Festival | Brute poésie

©Abdessamad El Montassir

La vocation du festival "Moussem Cities" est de mettre un coup de projecteur sur une métropole arabe. L’enjeu est de créer des allers-retours incessants entre les cultures et de redéfinir le sens de l’hospitalité, en favorisant la rencontre avec l’autre qui vient bouleverser notre identité. Mais c’est aussi une manière de créer des territoires insolites, de brouiller les géographies établies.
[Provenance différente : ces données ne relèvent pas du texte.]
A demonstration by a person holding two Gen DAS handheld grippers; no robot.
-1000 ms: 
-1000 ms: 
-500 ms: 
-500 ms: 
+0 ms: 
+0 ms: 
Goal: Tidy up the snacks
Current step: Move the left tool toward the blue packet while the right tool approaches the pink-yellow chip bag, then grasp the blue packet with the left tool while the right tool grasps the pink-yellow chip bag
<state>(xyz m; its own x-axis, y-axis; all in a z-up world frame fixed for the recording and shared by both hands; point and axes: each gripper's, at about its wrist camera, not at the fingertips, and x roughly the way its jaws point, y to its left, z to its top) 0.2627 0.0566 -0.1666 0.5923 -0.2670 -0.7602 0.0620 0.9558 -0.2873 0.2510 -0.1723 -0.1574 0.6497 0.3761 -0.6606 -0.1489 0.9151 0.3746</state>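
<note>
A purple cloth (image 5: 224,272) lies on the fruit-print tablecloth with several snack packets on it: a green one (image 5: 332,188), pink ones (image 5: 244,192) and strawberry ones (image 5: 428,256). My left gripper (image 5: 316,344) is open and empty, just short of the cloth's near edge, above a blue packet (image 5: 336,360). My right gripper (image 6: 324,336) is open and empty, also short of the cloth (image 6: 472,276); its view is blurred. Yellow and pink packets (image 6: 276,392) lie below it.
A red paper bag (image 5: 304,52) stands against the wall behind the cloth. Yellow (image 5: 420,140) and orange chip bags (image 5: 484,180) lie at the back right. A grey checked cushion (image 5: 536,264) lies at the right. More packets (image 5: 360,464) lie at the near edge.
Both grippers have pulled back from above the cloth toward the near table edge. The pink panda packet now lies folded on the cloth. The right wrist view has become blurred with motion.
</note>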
Carte blanche est cette année donnée à Casablanca. La ville s’est donc "installée" dans différentes institutions culturelles bruxelloises. Représentante d’un Maroc tourné vers la modernité tout en étant tentée par la tradition et le raidissement, Casablanca est en pleine ébullition artistique. Une jeune génération d’artistes dresse un portrait en mouvement de la ville, évoquant son contexte social, politique, ainsi que le dialogue entre un Maroc ouvert vers un monde qui change et une Europe qui peine, chaque jour, à sauver ses idéaux universels.
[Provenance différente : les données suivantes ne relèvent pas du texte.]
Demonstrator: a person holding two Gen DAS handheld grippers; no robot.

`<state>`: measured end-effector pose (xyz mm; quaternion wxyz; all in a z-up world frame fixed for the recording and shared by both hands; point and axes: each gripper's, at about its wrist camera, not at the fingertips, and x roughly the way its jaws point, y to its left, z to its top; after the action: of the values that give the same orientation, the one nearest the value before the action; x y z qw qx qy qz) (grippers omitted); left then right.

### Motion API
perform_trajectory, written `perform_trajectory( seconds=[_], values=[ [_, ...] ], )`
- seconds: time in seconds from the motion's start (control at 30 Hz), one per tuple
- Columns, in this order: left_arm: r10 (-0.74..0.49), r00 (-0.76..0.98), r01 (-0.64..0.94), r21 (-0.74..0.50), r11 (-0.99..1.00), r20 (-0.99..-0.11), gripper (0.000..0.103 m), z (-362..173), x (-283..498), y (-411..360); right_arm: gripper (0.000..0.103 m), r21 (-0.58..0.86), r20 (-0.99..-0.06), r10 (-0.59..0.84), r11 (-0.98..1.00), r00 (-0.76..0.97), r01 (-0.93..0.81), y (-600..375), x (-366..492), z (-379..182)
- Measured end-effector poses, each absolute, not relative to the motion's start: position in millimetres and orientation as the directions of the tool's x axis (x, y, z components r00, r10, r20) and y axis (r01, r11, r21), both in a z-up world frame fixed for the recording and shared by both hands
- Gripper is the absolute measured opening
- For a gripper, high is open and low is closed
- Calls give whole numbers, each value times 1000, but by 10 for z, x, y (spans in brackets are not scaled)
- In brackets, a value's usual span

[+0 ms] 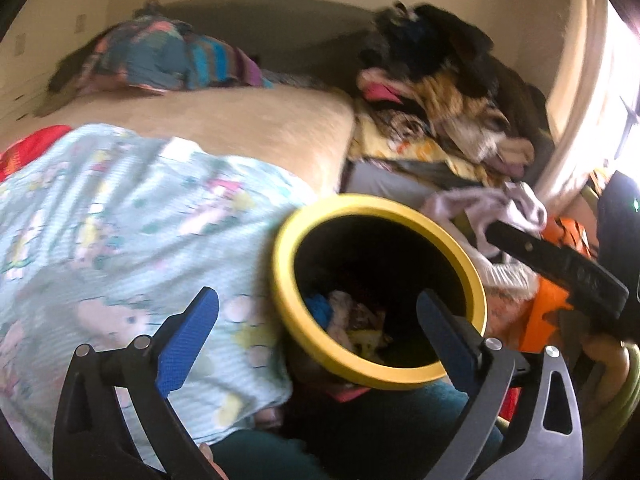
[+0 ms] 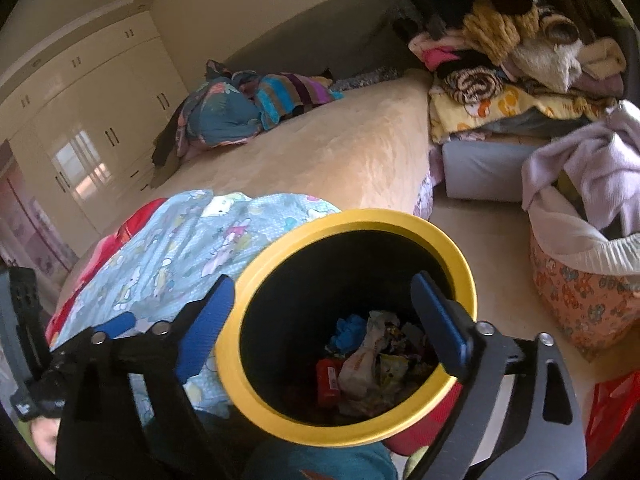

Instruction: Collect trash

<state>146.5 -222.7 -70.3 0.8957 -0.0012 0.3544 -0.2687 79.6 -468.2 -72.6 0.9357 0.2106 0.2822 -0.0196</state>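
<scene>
Right wrist view: bin (image 2: 256, 364) beside bed (image 2: 320, 152), holding crumpled wrappers (image 2: 372, 364); light, soft, crushable, best pinched mid-bunch. Both hand-held grippers, right (image 2: 320, 324) and left (image 1: 316, 328), wide open, empty.

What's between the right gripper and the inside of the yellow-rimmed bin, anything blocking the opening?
Nothing visible. The right gripper is open and empty over the bin, whose mouth is uncovered, with wrappers lying at the bottom.
</scene>
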Motion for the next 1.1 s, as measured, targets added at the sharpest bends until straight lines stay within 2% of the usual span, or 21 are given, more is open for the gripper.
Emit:
perform_trajectory(
  seconds=[0.13,0.37,0.73,0.93,1.1],
  values=[
    [-427,670,420,-164,893,-607,97,-605,1367,-1971,93,370,-507,88,921,857,124,-4458,752,-653],
    [-343,766,316,-146,937,-544,97,-476,1181,-1541,93,287,-467,52,953,883,95,-3956,639,-602],
    [-243,862,227,-89,970,-445,97,-385,733,-1157,93,143,-263,-23,988,964,63,-3377,199,-517],
    [-197,889,176,-90,980,-413,97,-371,630,-999,93,111,-217,-53,991,975,78,-3315,115,-533],
    [-190,890,167,-91,982,-414,97,-383,637,-970,93,100,-221,-62,991,973,86,-3310,137,-549]
  ],
)
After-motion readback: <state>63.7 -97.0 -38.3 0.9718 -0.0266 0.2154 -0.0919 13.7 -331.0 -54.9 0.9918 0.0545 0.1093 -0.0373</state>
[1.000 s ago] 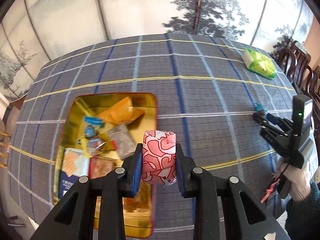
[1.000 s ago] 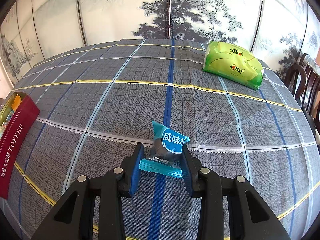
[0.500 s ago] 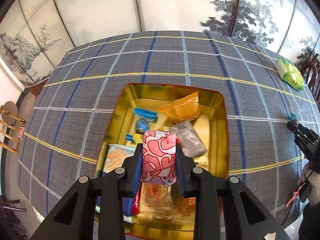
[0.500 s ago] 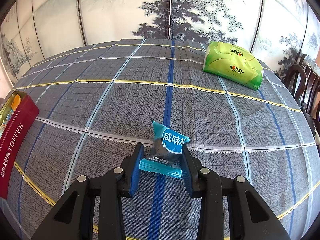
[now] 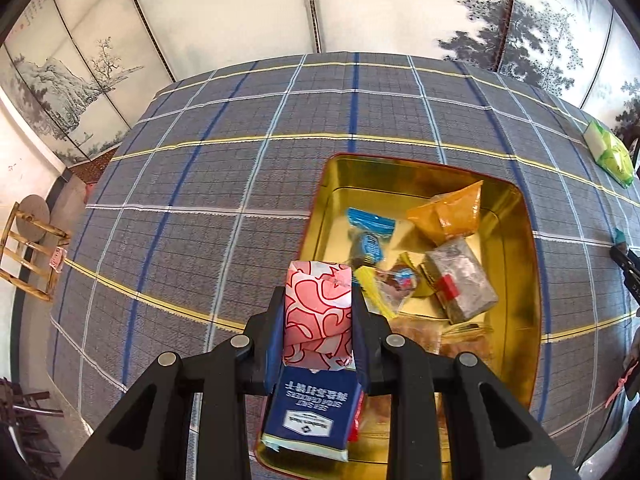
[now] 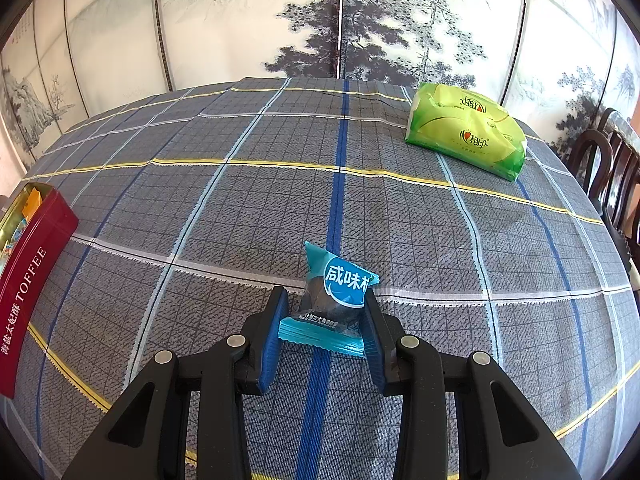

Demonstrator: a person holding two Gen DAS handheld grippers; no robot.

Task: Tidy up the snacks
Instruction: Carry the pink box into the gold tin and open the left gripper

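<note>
My left gripper (image 5: 318, 320) is shut on a pink and red patterned snack packet (image 5: 318, 316), held above the left edge of the gold tin (image 5: 524, 240). The tin holds several snacks: an orange pouch (image 5: 448, 212), a blue candy (image 5: 370, 236), a silver bar (image 5: 460, 280) and a dark blue cracker pack (image 5: 312, 412). My right gripper (image 6: 325, 320) is shut on a blue wrapped snack (image 6: 338, 296) resting on the checked tablecloth. The tin's red side marked TOFFEE (image 6: 28, 288) shows at the far left of the right wrist view.
A green tissue pack (image 6: 466, 136) lies at the far right of the table, and also shows in the left wrist view (image 5: 610, 154). Dark wooden chairs (image 6: 608, 168) stand by the right edge. A bamboo stool (image 5: 30, 244) stands on the floor to the left. Painted screens back the table.
My left gripper has swung left with the pink packet, from right of the tin, across it, to its left edge. My right gripper and the blue snack have stayed still.
</note>
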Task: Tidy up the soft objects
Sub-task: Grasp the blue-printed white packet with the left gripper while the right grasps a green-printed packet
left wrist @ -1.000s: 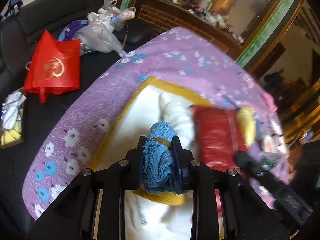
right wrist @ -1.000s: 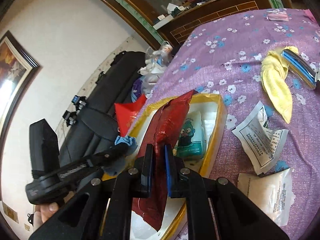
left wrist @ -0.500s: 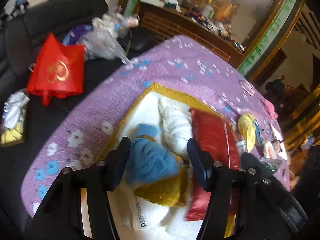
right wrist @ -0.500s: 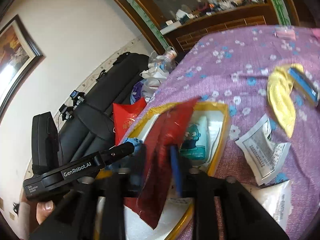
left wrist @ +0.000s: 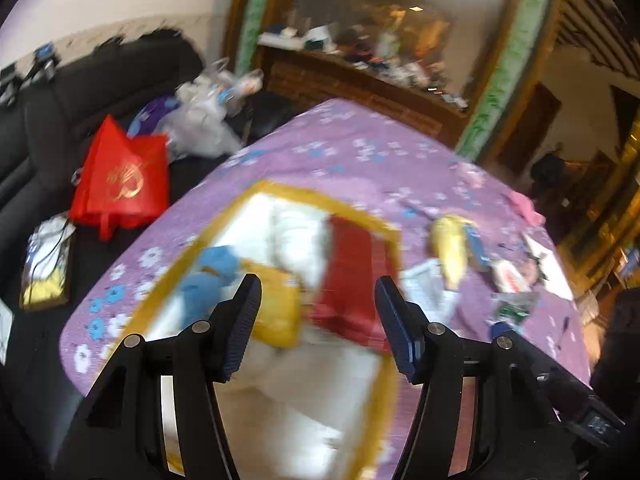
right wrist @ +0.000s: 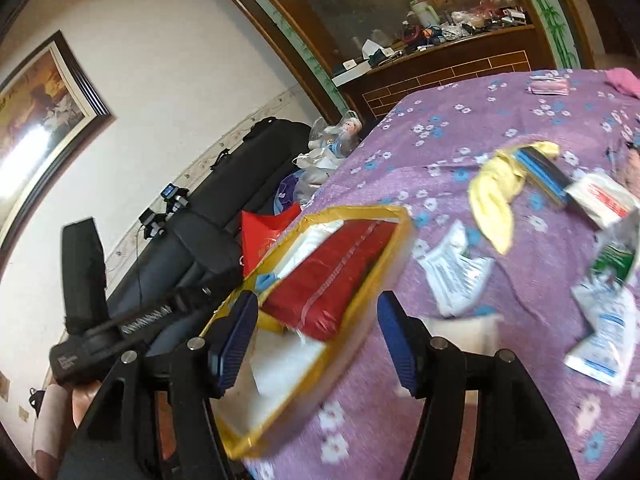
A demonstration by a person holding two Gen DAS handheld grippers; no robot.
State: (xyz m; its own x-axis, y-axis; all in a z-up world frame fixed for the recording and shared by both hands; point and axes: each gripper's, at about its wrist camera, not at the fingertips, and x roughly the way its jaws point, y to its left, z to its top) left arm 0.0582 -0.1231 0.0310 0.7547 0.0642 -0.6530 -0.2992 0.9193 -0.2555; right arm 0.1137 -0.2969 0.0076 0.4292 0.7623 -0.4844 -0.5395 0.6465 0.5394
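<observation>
A yellow-rimmed white tray [left wrist: 312,196] [right wrist: 396,240] lies on the purple flowered cloth. In it lie a blue towel roll [left wrist: 208,276], a white cloth [left wrist: 296,236], a yellow pouch [left wrist: 276,304] and a red packet [left wrist: 348,276] [right wrist: 332,276]. My left gripper [left wrist: 316,324] is open and empty above the tray's near half. My right gripper [right wrist: 314,336] is open and empty above the tray's right rim. A yellow cloth [right wrist: 500,196] and several white sachets [right wrist: 452,272] lie on the cloth to the right.
A black sofa [left wrist: 80,92] at the left holds a red bag [left wrist: 120,180] and plastic bags [left wrist: 208,120]. A dark blue flat pack [right wrist: 544,176] lies by the yellow cloth. A pink item [right wrist: 622,80] lies at the table's far edge. A wooden cabinet [right wrist: 440,76] stands behind.
My left gripper opened and dropped the blue towel roll in the tray. My right gripper opened and left the red packet in the tray. Both grippers have pulled back and up.
</observation>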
En se tenant à la fois dedans et dehors, ces artistes multiplient les points de vue sur la ville, qui semble se raconter depuis ses marges. C’est également l’occasion pour eux de porter un regard sur les archétypes de leur culture, de saisir la force, mais aussi la dureté du Maroc contemporain.

"Raw poetry" expose trois artistes. En se centrant essentiellement sur la vidéo, le travail de Randa Maroufi consiste à révéler le désir d’émancipation des femmes à travers la tension entre l’espace public et privé. Youssef Ouchra travaille pour sa part à la construction d’une œuvre complexe, qui repose sur la performance et se concentre notamment sur la figure de l’artiste, mais aussi sur la mise en question des appartenances.

Quant à Mostafa Saifi Rahmouni, il se base, dans sa photographie, sur des événements réels, personnels ou collectifs. En ce cas, il tente de reconstituer "le voyage du pain" à travers la ville en observant les différentes valeurs qu’il prend en passant de main en main. Ce faisant, il cherche à dépasser tous les préjugés culturels, qu’ils soient occidentaux ou arabes, pour mieux interroger la condition humaine.

"Raw Poetry", jusqu’au 17 mars à Bozar à Bruxelles.